Fast Forward Rewind

As I continue to upload previously drafted posts (from 10+ more festivals!), I want to share this paper in process. This draft recollects & situates particular facets of performative indigeneity witnessed across Visayan festivals. While there are many more aspects of the festival organizations that I’d like to explore in further drafts/chapters (such as queer community arts & ecological spectacles of biodiversity), I wanted to focus tracing the particular histories of performed imaginaries that become costumed & celebrated as cultural fact. Feel free to leave comments or send an email for any notes.

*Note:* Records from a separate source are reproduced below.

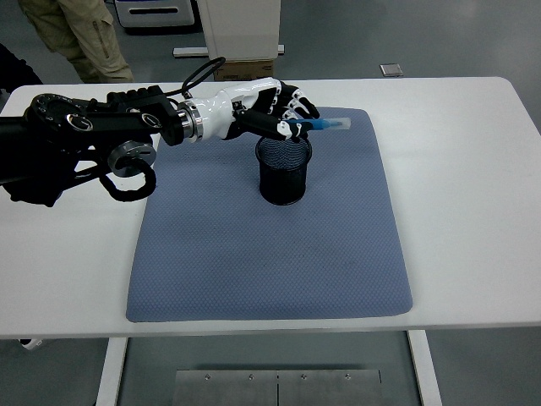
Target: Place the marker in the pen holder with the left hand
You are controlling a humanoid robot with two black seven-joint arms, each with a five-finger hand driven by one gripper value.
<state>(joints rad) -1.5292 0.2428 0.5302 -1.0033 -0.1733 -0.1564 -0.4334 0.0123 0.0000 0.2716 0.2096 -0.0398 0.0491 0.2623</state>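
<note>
Holding marker over pen holder

Left robot hand [283, 108], white shell with black finger segments, is curled around a blue marker [319, 126]. Marker lies near horizontal, pale cap end pointing toward 3 o'clock, above the holder's rim at its 12 o'clock side, not inside it.

Pen holder [284, 171]: black wire-mesh cylinder, upright, open top, nothing visible inside. It sits on a grey-blue textured mat [254, 254], rounded corners, toward the mat's 12 o'clock half.

Mat lies on a smooth white desk [473, 194]. Mat is bare from the holder toward 6 o'clock; desk is bare toward 3 o'clock. Right arm not in view.
</note>
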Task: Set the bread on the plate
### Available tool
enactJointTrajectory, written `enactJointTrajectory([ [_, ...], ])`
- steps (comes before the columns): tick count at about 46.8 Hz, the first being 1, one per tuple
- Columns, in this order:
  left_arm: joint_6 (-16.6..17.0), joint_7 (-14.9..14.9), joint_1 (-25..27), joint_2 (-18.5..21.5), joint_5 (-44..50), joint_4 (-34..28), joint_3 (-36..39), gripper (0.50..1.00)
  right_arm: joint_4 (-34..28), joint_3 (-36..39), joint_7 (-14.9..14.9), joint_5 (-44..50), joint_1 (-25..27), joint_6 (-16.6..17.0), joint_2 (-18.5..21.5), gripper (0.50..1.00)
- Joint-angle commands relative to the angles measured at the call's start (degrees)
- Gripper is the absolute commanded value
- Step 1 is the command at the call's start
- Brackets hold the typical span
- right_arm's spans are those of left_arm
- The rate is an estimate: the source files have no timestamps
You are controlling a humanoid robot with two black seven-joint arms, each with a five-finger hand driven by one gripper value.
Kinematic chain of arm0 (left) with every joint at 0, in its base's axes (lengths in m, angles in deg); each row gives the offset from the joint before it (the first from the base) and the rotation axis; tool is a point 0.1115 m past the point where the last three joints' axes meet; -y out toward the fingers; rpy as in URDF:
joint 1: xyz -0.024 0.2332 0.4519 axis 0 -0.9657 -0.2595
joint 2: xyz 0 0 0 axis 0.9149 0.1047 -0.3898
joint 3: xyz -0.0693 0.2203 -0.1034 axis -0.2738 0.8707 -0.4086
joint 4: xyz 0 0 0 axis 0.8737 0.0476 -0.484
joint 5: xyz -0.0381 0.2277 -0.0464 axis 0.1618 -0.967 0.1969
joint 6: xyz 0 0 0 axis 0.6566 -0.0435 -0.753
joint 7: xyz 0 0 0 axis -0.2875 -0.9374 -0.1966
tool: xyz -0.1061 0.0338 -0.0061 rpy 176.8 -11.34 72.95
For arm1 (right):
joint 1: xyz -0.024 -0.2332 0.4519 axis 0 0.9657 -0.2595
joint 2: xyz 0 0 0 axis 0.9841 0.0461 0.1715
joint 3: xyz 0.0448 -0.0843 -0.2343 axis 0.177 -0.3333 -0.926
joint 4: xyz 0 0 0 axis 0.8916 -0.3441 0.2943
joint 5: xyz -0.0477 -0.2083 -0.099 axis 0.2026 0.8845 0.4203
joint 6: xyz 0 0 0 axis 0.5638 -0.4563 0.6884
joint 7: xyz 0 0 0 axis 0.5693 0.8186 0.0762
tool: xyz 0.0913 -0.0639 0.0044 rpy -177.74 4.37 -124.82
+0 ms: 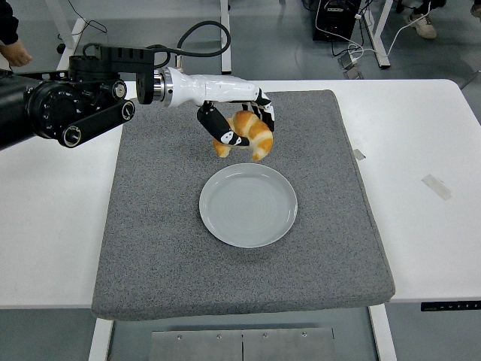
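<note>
— Where is the bread (pixel 248 135) right now?

— In my left hand (pixel 237 124). My fingers are wrapped around it, thumb underneath, and it hangs in the air above the grey mat (pixel 150 248), touching nothing else.

— And the plate (pixel 248 204)?

— It sits empty on the mat, toward me and slightly to my right of the bread. The croissant's lower tip is just short of the plate's far rim (as seen from above; I can't judge height well).

— So what does the move turn on?

— I judge that I must carry it nearer and down, its long axis lying across the plate's middle.
</note>
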Motion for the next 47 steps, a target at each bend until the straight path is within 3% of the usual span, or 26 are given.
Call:
enactJointTrajectory([
  [1,0.0,0.0,0.2,0.0,-0.1,-0.6,1.1,0.537,0.0,0.0,0.0,0.0,0.1,0.0,0.0,1.000],
  [47,0.1,0.0,-1.5,-2.4,-2.5,-3.5,6.6,0.543,0.0,-0.1,0.0,0.0,0.0,0.0,0.0,1.000],
])
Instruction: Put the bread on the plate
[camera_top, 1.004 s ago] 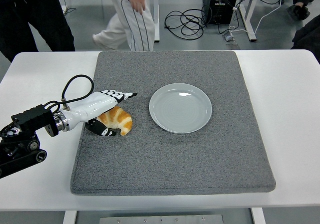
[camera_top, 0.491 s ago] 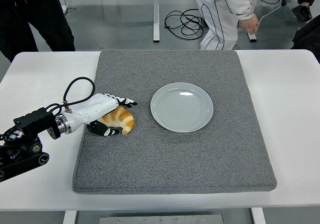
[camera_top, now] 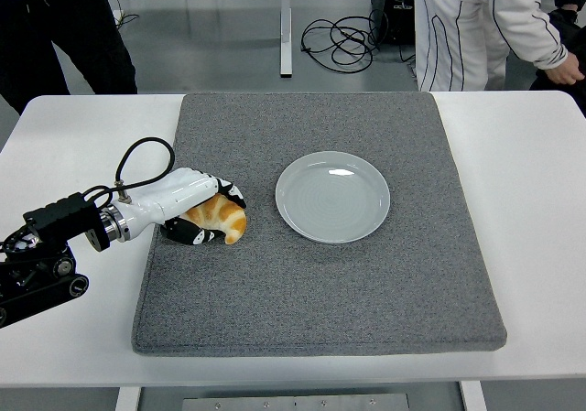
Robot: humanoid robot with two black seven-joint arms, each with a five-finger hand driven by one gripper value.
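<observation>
The left robot hand [camera_top: 200,211] has its fingers curled over the bread [camera_top: 220,220], gripping it where it lies on the grey mat [camera_top: 320,292] on the desk [camera_top: 531,210]. The plate [camera_top: 332,197] sits empty at about three o'clock from the bread, near but apart. The bread's left part is hidden under the fingers, so its long axis is hard to judge. No right arm shows.

Single head view: high on robot's side, facing forward and down over white table [camera_top: 513,173].
</observation>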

PDF: Re-Imaging Embodied Indigeneity – Mary Alinney Villacastin

Re-Imaging Embodied Indigeneity: Footnotes from a Festival Pilgrimage in the Visayan Philippine Islands

Walking on the concrete path originally paved for automobiles (now inverted as a pedestrian mall with vendors peddling everything from homemade masks to buttered ears of corn to made- in-china toy guns, and more), a swarm of hundred bodies skin covered in black mud dance in synchronous rhythm and unison chants. Some, donned in feathered headdresses, flash my memory back to the Aztec temples of Teotihuacan in modern day Mexico. Others, wearing Afro wigs and straw regalia, remind me of African tribes said to have inspired the recent Black Panther blockbuster film. Ahead of these blackface dancers, a team of t-shirted volunteers transport banners from commercial sponsors who contributed to the production of this public spectacle. Irrespective of their precise origins or allegiances, in mass, they appear as an impressive tribe of indigenous warriors. As they turn the corner to take the “stage” (a major street intersection in the downtown area), a kaleidoscopic burst of multiple costume, prop and set transformations stuns viewers into virtual submission; a thousand years of native, colonial and imperial histories collapse in thirteen minutes of ecstatic street dance.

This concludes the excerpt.